◆ **WORKING DATA**:
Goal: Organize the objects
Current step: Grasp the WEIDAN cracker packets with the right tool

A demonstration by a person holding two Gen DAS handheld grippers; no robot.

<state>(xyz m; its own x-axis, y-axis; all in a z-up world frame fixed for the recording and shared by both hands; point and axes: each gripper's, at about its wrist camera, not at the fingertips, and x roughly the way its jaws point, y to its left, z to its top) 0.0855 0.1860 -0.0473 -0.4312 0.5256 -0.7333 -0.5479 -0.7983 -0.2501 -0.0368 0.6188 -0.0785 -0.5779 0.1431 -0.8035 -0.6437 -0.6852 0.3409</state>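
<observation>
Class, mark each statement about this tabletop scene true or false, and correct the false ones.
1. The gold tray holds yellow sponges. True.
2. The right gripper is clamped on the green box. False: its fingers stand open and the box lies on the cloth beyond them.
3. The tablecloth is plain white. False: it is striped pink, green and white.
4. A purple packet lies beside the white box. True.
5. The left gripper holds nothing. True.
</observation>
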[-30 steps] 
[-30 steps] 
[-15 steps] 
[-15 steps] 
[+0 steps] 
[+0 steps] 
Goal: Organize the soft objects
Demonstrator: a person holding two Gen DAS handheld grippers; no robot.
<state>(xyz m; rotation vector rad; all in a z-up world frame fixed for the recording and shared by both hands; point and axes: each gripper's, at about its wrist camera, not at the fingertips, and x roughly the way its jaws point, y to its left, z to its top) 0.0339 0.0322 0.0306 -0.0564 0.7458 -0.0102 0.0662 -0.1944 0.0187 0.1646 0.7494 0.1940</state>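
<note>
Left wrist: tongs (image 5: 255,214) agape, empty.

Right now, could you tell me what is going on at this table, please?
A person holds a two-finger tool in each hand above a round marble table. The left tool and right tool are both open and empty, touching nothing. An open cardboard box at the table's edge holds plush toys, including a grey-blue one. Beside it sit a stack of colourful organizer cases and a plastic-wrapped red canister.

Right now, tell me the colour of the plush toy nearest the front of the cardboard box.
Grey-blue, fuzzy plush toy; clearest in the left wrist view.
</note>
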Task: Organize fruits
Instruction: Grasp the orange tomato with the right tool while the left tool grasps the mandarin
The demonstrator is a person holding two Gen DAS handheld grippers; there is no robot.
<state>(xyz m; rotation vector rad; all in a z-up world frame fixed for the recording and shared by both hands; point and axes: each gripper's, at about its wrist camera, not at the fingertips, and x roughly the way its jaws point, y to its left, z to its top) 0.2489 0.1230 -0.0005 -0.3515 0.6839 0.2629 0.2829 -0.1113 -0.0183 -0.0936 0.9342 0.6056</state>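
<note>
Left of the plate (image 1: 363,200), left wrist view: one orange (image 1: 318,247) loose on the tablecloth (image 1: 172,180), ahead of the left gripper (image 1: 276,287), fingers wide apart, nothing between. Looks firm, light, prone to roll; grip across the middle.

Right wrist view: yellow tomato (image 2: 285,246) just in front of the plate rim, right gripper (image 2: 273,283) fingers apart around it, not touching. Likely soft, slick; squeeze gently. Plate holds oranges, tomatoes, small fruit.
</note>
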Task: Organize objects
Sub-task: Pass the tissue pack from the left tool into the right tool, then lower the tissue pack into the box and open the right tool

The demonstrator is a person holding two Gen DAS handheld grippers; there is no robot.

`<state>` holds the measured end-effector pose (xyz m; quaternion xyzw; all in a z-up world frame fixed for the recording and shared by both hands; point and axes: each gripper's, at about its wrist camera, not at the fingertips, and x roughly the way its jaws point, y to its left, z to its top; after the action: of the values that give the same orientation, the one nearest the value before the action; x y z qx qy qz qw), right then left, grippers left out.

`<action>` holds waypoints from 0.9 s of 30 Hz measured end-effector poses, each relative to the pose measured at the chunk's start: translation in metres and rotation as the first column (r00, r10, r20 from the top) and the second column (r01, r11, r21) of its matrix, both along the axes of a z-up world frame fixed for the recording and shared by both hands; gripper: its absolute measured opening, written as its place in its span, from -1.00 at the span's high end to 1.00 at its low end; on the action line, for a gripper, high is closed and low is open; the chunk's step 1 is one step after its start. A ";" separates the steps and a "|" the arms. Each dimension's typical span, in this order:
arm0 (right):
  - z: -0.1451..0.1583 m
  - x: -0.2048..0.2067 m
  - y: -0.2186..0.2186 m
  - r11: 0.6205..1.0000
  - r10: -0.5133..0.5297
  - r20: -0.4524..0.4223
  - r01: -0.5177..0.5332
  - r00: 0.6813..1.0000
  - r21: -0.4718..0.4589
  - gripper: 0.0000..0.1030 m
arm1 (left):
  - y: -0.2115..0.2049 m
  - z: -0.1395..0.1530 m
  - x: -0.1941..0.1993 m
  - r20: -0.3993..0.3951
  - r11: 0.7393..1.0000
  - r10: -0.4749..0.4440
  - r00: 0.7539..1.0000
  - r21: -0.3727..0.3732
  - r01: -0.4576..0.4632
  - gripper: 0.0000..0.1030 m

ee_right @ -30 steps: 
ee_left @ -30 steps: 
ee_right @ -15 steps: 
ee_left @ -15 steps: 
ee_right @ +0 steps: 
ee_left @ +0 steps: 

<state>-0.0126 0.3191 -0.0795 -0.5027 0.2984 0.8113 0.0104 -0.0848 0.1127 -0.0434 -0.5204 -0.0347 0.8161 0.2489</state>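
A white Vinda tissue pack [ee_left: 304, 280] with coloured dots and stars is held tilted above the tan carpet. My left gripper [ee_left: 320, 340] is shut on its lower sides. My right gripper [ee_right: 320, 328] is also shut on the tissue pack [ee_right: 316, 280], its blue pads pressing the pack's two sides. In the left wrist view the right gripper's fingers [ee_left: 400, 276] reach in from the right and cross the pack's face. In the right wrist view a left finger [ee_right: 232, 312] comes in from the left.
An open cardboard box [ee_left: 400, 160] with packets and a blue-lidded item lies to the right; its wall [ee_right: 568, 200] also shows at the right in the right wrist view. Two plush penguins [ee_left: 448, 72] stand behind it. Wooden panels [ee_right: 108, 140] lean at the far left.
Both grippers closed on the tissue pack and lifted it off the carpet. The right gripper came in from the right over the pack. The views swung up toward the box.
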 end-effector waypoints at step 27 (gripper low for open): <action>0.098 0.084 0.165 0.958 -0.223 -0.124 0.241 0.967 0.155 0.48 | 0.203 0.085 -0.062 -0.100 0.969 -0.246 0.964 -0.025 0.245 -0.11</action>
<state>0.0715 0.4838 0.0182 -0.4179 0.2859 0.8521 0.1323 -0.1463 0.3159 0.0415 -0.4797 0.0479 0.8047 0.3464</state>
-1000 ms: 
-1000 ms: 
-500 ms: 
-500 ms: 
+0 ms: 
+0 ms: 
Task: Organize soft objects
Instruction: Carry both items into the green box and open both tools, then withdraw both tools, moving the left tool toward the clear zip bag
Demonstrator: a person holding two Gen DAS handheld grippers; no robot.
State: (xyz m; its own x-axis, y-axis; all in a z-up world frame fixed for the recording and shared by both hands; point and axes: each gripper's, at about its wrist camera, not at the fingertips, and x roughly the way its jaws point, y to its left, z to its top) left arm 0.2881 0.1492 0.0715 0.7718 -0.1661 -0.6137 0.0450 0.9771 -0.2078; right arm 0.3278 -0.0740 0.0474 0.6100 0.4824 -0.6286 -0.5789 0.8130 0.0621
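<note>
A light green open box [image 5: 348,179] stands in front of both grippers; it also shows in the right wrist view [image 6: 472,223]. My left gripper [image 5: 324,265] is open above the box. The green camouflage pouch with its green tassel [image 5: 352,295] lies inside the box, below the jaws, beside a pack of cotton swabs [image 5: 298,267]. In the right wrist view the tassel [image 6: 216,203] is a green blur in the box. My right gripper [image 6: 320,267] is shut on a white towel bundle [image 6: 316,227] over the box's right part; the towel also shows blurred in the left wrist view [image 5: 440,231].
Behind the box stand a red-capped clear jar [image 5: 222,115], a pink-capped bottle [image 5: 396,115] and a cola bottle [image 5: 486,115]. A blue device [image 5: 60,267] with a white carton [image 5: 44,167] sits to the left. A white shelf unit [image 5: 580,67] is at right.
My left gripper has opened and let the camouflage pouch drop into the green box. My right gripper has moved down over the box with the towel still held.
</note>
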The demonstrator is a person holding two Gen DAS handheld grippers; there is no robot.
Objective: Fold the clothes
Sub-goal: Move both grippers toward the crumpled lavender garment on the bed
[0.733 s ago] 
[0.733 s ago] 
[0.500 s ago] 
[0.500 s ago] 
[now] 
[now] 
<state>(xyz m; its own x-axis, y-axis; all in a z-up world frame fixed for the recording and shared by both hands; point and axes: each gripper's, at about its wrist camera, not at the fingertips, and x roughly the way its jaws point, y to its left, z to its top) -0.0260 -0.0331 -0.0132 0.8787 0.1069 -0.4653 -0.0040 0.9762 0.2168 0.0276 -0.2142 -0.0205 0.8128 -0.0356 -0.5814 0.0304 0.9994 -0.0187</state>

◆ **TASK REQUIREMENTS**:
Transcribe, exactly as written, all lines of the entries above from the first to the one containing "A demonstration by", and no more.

◆ **RESULT FOR THIS EXERCISE**:
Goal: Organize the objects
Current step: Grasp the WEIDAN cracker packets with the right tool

A demonstration by a person holding two Gen DAS handheld grippers; no robot.

This answer is complete as it stands.